[lldb-dev] Locking issues

Thu Apr 18 11:47:57 PDT 2013

On Apr 18, 2013, at 11:05 AM, "Malea, Daniel" <daniel.malea at intel.com> wrote:

> Hi Greg, thanks for the explanation.
> 
> One part I am not sure of is where OperatingSystemPython uses the SB
> APIs.. You're referring to user-code, right?

No, a python class gets instantiated when a process starts up and it gets a chance to run python code in order to make new threads lists up and relay them back to LLDB. The python code must use the public SB API.

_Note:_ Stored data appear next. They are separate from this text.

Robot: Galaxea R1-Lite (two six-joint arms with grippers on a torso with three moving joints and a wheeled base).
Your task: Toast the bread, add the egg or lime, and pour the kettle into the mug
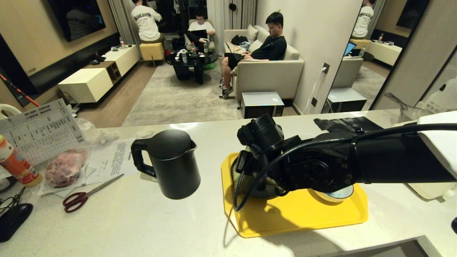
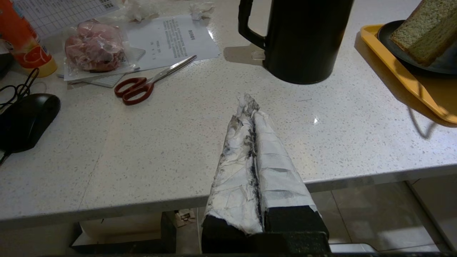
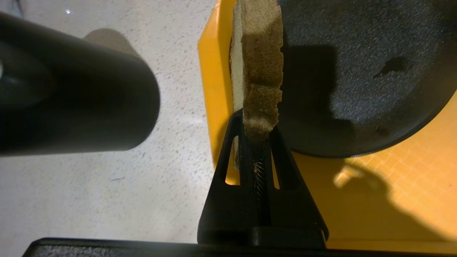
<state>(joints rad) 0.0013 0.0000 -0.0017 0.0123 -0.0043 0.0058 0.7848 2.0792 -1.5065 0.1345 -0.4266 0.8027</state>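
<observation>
Bread (image 3: 259, 67) clamped edge-on in right gripper (image 3: 259, 137).

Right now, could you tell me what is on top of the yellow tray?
On the yellow tray sits a dark round plate. The right tool pinches the bread on edge over it. From the head view, the right arm covers most of the tray.

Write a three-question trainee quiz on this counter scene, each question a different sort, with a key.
1. True or false: the right gripper is shut on the bread.
2. The kettle stands: A) on the yellow tray; B) on the counter beside it; C) on the black plate.
3. Fill in: the red-handled ___ lie by the papers.

Key: 1 true; 2 B; 3 scissors.
</observation>
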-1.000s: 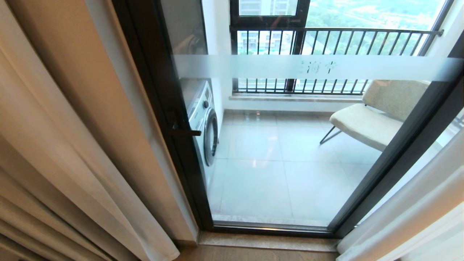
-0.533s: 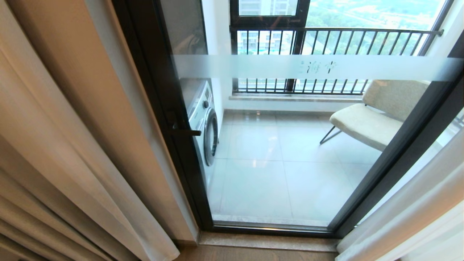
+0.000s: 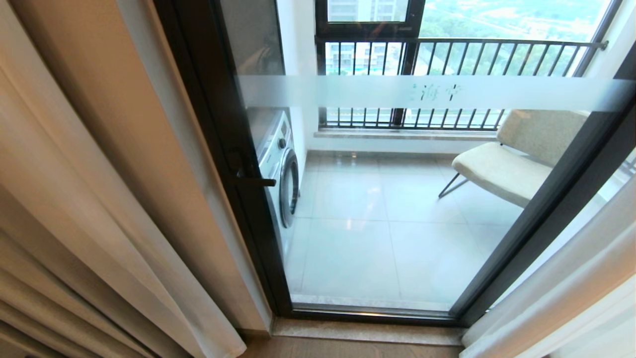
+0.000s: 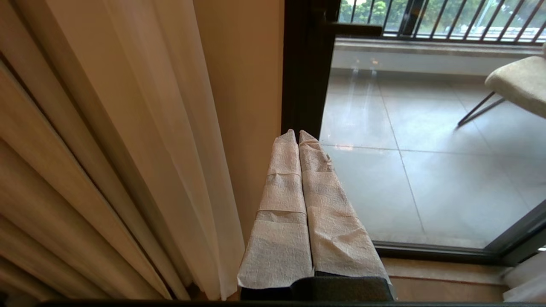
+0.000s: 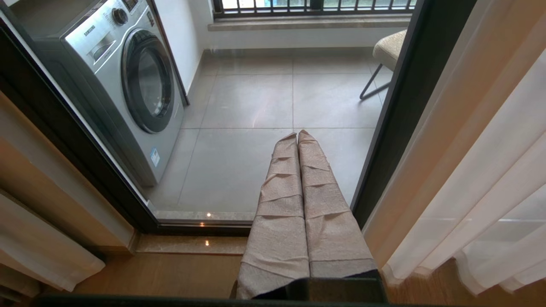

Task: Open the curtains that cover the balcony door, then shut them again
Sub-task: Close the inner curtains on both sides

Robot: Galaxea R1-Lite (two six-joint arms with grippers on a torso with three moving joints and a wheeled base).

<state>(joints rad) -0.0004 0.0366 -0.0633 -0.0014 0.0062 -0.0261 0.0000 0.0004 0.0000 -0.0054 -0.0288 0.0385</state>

> I am not seeing anything in
> the OperatingSystemPython.[cpp|h] (even the update thread list function)
> that uses SB* stuff.

Extactly, see above.

> To confirm my understanding, it seems that "regular"
> python code (like the test cases that drive the debugger) which uses SB*
> ends up locking the "public" locks whereas "callback" code that I imagine
> gets invoked via OSPython ends up locking the "private" locks -- is this
> really true?

Only when the private state thread calls into the python code which then wants to use the public API to lookup variables, evaluate expressions, etc in order to make the new thread list.

> Are these two use-cases really running on different (main vs.
> non-main) threads?

When the private state thread is doing stuff, the process run lock is taken. Any public API access that requires a stopped process won't work when being done from the private state thread since the process is implementing some sort of run.

> 
> If so, once the locks are acquired, don't both of these use-cases end up
> using the *same* shared Process data? Is there any coupling between the
> data that the locks are protecting and the locks themselves? Based on the
> Process::GetRunLock() it seems like an arbitrary lock is chosen to protect
> all of Process' private data.

No, the read/write locks don't protect the data, they just protect access to the process to make sure it stays stopped while clients access things, or make sure clients that want to read, stay locked out while process control is going on. See below for more detail.

> 
> If the public/public run locks *are* coupled to the public/private states
> of the process respectively, why is it that the both write locks need to
> be kept for long periods of time? I can understand the approach of having
> an internal (private) "run" write lock being held while the process is
> running, but I'm having trouble conceptualizing why the public run lock
> needs to be held for similar durations. It seems any synchronization we do
> for the public state should be very short-held "critical section" type
> locks while functions query the last-known process state, or just return
> an error because the process is running. Any SB function that results in a
> public lock being held for longer than the duration of that function seems
> like a bug in the SB code -- does that make sense or am I way off?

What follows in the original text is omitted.